Important: the longer you wait to start rehabbing the Achilles the longer it will take to recover from the overuse debilitating effect – tendons are stubborn!
One main property of the Achilles tendon is to store recoil energy, the more rigid and healthy a tendon is the more rebound you get from the ground contact and less muscular energy is needed in the toe-off. Same as falling from a new climbing rope versus an old frail rope, the elastic energy will be greater and quicker with the new rope – strong lower legs, quick cadence and good running form from head, shoulder, torso, hip, knee down to foot will reduce stress to the Achilles and a quicker ground rebound will be produce.
Achilles injury commonly occur when the muscle is under eccentric action, lengthening- when landing on the ground, because the muscle fails to adapt to the sudden or gradual increase in load. Rehab specific calf eccentric loading is a proven form of rehabilitation, rebuilding the collagen to a healthier stage,
Finding a good sport rehab specialist is key
You need a good musculoskeletal assessment to determine where the stress is coming from. Hands-on treatment such as friction and myofascial release can be very beneficial. Depending of the stage of injury, non-weight bearing exercises to eccentric heel-drops, lower leg & foot strengthening, run specific functional exercises, and progressive ‘half foot’ stair climbing (not the machine but actually staircase!) are good options. Depending of the severity, running can be maintain but it is beyond this article.

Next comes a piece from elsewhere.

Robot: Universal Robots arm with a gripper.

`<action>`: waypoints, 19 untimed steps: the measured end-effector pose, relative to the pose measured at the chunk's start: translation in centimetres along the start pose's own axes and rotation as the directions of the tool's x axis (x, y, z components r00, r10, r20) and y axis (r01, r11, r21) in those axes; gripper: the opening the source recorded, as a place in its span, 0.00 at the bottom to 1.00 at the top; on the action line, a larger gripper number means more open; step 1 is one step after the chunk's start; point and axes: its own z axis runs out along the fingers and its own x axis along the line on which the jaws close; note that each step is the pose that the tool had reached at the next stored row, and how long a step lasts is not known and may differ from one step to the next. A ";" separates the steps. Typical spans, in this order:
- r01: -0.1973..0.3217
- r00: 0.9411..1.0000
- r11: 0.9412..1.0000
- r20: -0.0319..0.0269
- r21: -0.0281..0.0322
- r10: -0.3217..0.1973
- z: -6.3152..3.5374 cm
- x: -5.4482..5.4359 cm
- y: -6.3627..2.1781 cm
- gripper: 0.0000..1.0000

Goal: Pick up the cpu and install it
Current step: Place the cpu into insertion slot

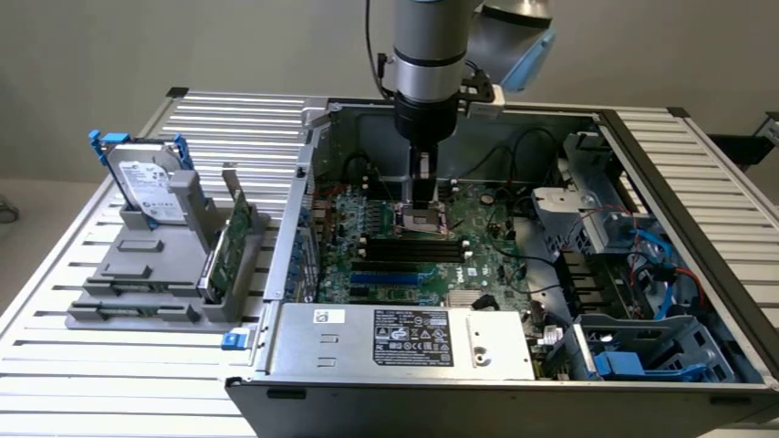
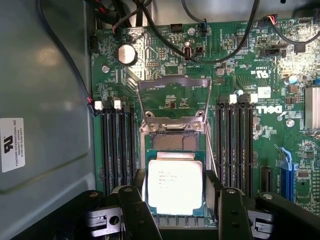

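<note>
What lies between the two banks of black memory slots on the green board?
In the wrist view: the socket with its metal frame open, and the cpu gripped by the tool.

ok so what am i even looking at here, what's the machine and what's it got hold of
The exterior view looks on from outside. A Universal Robots arm reaches down into an open computer case, which lies on a slatted metal table. At the arm's tip is the gripper, just above the motherboard. Beside the case, on the exterior view's left, a grey holder keeps a hard drive with blue handles and a green circuit card standing upright.

The wrist view comes from a camera on the arm, looking down at the board. There the gripper's black fingers sit on either side of the cpu, the silvery square chip. The gripper appears to hold it just over the open socket.
</note>
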 end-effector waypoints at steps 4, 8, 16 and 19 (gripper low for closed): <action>0.000 1.000 1.000 -0.007 0.000 0.000 0.57 0.0 -0.06 0.55; 0.002 1.000 1.000 -0.013 0.001 -0.002 1.20 -0.1 -0.11 0.55; 0.005 1.000 1.000 -0.025 0.002 -0.005 2.51 -0.5 -0.17 0.55; 0.006 1.000 1.000 -0.028 0.000 -0.006 2.91 -0.7 -0.19 0.55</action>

Seek professional help: an experienced sport rehab specialist in running will be able to advise and direct you to the best treatment option.
Better prehab than rehab!
I’m a strong believer in prevention, better stronger than injured! Achilles maintenance is very important when you are a trail, mountain or ultra runner due to the terrain and the distance covered. Running is a technical sport, constantly balancing, absorbing and pushing off a single leg. You need a strong foundation- starting at your feet & ankle.
Early season, few weeks leading to a race, or during a high volume training period, I recommend a weekly routine performing single heel raises to failure (same amount each leg, start with your weakest side), and single eccentric heel drops (10reps-2sets), both exercises to do after your training runs. It will help reinforce and protect the Achilles for the force and loads coming-up. Increasing the strength of the calf and lower leg muscles is a great way to reduce stress on the Achilles and increase power output of your toe-off, and the stability and reaction time in the absorption phase – when landing on the ground.
Your running form, individual posture, musculoskeletal imbalances and your training regimen all play an important role in the health of your Achilles, get inspired and take good care of them!